== TASK PROMPT ==
Copy out each line below verbatim, skipping any picture.

== SUPPLIED DATA ==

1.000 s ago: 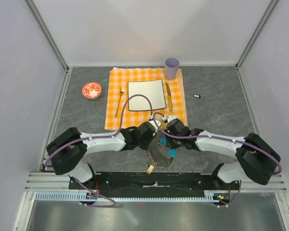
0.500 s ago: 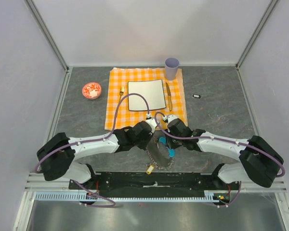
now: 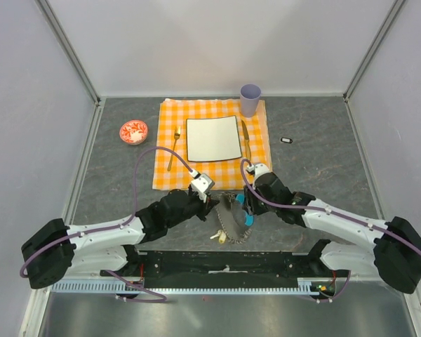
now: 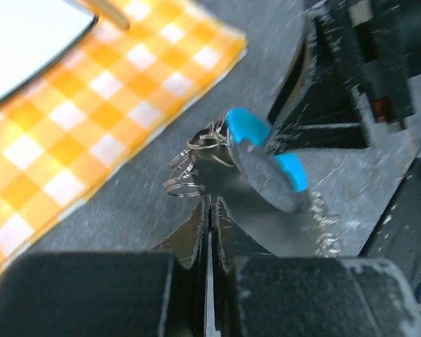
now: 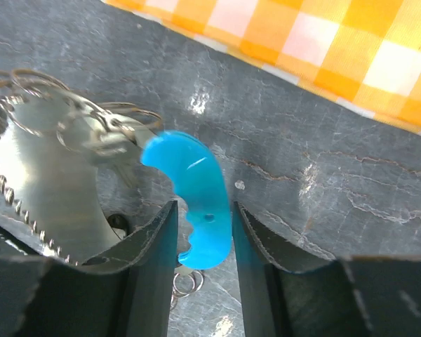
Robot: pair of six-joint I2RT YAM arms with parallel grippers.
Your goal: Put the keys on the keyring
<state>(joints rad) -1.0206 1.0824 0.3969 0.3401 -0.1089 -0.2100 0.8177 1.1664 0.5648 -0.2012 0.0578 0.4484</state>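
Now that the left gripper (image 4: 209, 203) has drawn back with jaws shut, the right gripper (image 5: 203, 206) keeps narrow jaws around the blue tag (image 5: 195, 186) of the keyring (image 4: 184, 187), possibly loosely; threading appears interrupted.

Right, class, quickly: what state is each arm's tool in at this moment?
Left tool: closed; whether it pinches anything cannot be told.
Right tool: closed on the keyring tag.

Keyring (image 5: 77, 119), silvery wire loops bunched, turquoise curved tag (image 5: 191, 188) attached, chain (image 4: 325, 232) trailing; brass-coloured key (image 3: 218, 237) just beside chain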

== FINISHED EXERCISE ==
1.000 s ago: 
0.500 s ago: 
now: 
now: 
now: 
Robot: pair of six-joint I2RT YAM arms with parallel grippers.
Your goal: Put the keys on the keyring
<state>(joints rad) -1.0206 1.0824 0.3969 0.3401 -0.1089 -0.2100 0.8177 1.1664 0.5648 -0.2012 0.0578 0.4484</state>
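Now that the left gripper (image 4: 209, 203) has drawn back with jaws shut, the right gripper (image 5: 203, 206) keeps narrow jaws around the blue tag (image 5: 195, 186) of the keyring (image 4: 184, 187), possibly loosely; threading appears interrupted.

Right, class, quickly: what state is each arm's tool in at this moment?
Left tool: closed; whether it pinches anything cannot be told.
Right tool: closed on the keyring tag.

Keyring (image 5: 77, 119), silvery wire loops bunched, turquoise curved tag (image 5: 191, 188) attached, chain (image 4: 325, 232) trailing; brass-coloured key (image 3: 218, 237) just beside chain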

The answer is now complete.